Dersim olayları ile ilgili Meclis Genel Kurulu'nda yaptığı açıklama nedeniyle yoğun tepkilere maruz kalan CHP Genel Başkan Yardımcısı Onur Öymen, Uğur Dündar'ın sunduğu Star TV ana habere bağlanarak Dündar'ın sorularını yanıtlarken istifa etmeyeceğini kaydetti
Dersim olayları ile ilgili Meclis Genel Kurulu’nda yaptığı açıklama nedeniyle yoğun tepkilere maruz kalan CHP Genel Başkan Yardımcısı Onur Öymen, Uğur Dündar’ın sunduğu Star TV ana habere bağlanarak Dündar’ın sorularını yanıtladı.
Canlı yayına bağlanan Öymen’e, Dündar’ın ilk sorusu “Bu kadar çok tepki almanızı neye bağlıyorsunuz?” oldu. Konuşmasının yanlış anlaşıldığını belirterek sözlerine başlayan Öymen, AK Parti iktidarının halkın dikkatini başka yöne çekmeye çalıştığını iddia etti.

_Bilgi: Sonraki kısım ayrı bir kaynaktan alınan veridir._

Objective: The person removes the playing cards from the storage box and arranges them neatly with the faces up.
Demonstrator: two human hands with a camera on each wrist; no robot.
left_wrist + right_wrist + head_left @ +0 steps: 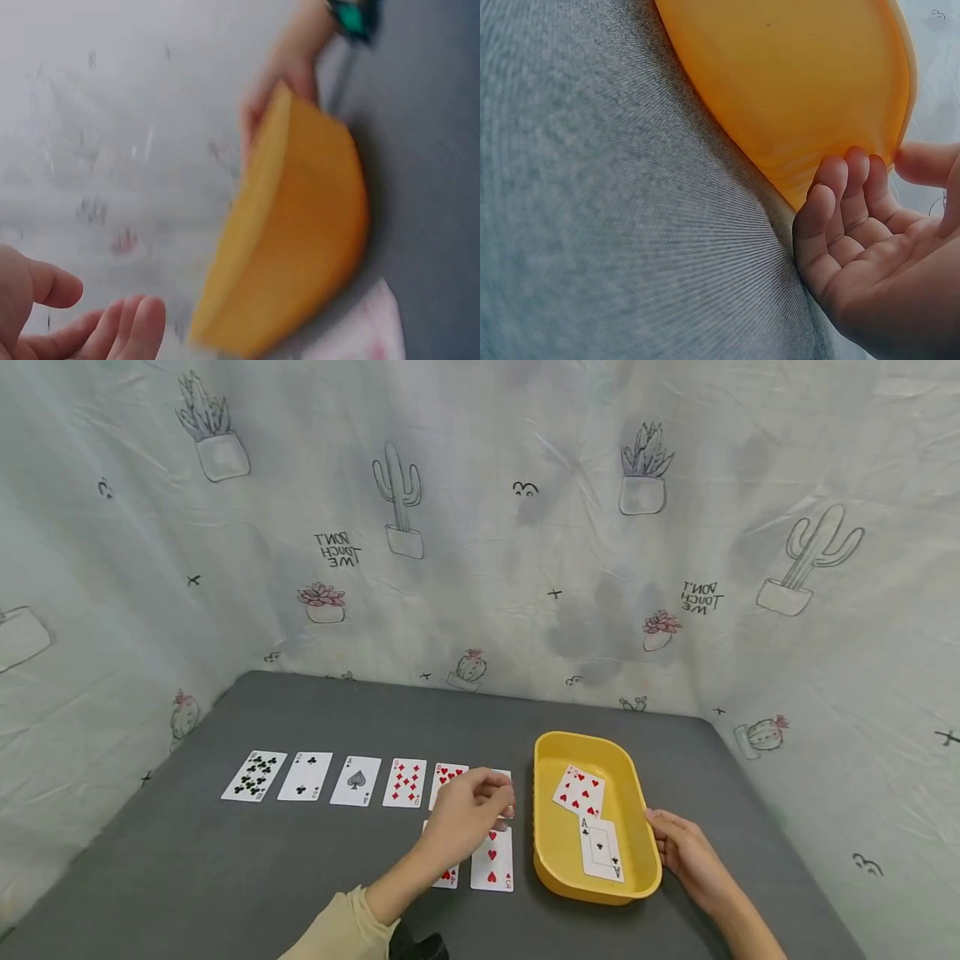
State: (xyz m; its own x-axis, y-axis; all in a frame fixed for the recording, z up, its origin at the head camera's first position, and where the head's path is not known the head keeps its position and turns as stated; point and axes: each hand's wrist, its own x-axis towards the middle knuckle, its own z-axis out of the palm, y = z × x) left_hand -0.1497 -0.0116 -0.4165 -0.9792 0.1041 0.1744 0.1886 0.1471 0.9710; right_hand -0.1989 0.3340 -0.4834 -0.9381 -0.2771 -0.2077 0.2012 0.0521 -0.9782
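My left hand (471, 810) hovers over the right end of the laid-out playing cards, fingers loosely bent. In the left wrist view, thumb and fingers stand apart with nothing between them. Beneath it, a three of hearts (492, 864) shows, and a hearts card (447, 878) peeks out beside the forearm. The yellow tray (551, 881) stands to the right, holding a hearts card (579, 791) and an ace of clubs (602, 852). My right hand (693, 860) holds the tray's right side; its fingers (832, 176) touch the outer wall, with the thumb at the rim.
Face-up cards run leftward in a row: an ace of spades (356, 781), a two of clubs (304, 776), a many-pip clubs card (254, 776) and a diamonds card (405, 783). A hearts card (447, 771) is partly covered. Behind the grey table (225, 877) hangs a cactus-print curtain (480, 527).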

Mecliste yaptığı konuşmanın dikkatle tekrar okunmasını isteyen Öymen, “AKP hükümetinin PKK ile mücadelede izlediği tutum halkımızdan büyük bir tepki aldı. Silopi’de yaşananları gördünüz. Vatandaşlarımız büyük bir tepki gösterdi. Şehir ailelerimiz sokaklara döküldü. AKP’nin bu uygulamalarını destekleyen kimse çıkmadı. Şimdi öyle anlaşılıyor ki iktidar halkın dikkatini bu olaydan başka bir yöne çekmek istiyor ve bunun içinde benim mecliste yaptığım konuşmayı buluyorlar. Benim Meclis’te yaptığım konuşmayı dikkatle okursanız içinde Alevi kelimesi geçmiyor” diye konuştu.

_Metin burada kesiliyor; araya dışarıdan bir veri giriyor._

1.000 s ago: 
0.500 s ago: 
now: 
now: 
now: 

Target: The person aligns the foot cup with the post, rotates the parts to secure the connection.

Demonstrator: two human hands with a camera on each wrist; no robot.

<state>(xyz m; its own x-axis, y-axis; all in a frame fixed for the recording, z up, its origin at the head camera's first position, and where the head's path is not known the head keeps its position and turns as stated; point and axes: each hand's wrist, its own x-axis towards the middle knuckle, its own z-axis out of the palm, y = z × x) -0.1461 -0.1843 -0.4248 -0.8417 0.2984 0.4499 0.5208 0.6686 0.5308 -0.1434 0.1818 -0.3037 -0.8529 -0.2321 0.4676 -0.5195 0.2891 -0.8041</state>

Hükümetin Silopi’de izlediği politikaya dayanak olarak Atatürk’ün “Yurtta sulh cihanda sulh” sözünü kullandığını ve hükümetin Atatürk’te olsa bizim gibi yapardı demek istediğini belirten Öymen, “Bütün söylemek istediğim şu, Sayın Başbakan Silopi’de izlediği politikaya dayanak yapmak için Atatürk’ün “Yurtta sulh, cihanda sulh” sözünü kullanıyor. Benimde verdiğim mesaj şuydu. Atatürk hayatta olsaydı böyle bir olay yaşanmazdı” dedi.

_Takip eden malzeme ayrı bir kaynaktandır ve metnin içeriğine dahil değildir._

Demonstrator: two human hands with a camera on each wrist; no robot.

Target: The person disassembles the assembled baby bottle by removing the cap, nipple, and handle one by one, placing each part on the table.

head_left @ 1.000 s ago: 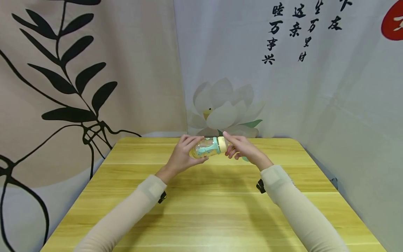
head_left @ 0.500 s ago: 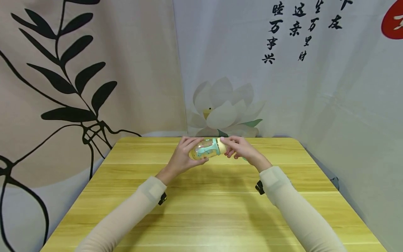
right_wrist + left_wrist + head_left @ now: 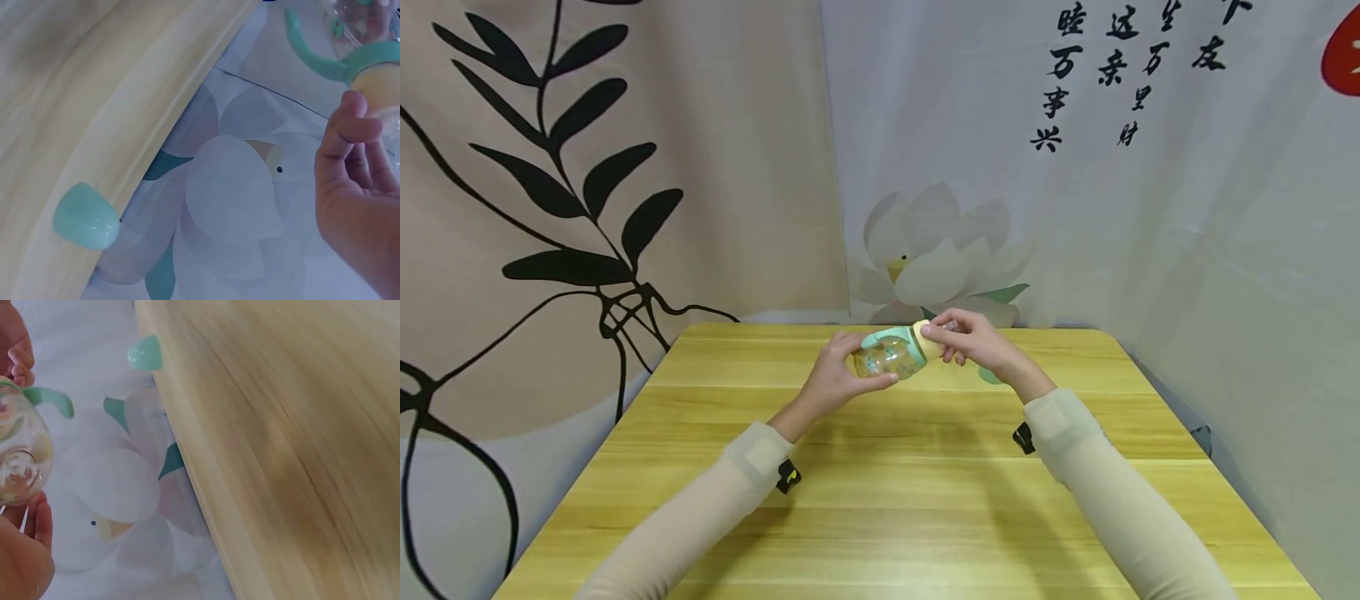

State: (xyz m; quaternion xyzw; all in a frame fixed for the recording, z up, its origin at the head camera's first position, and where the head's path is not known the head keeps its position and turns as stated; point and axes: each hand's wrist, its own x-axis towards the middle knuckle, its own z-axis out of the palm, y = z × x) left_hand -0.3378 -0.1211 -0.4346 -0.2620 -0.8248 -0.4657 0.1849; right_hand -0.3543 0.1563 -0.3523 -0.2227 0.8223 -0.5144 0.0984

Öymen’in bu açıklamalarına karşılık olarak Uğut Dündar, “Sayın Öymen, siz iktidarın böyle bir provokatif eylem içinde olduğunu iddia ediyorsunuz ama Sayın Kılıçdaroğlu’da istifa etmenizi istiyor. Sayın Kılıçdaroğlu’nun iktidar ile ne gibi bir bağlantısı olabilir ki” sorusunu yöneltti. Yaşanan olaylardan dolayı gergin olduğu gözlenen Öymen bu soruya şu şekilde yanıt verdi; “Sayın Kılıçdaroğlu, çok değerli bir arkadaşımızdır. Bizim partimizin gelenekleri arasında birbirimiz ile medya aracılığı ile konuşmak yoktur. Kendisi ile yüz yüze konuştuğumda bana karşı en küçük bir memnuniyetsizliğini dile getirmedi ama Tunceli’de böyle bir açıklama yapmış saygıyla karşılıyorum.”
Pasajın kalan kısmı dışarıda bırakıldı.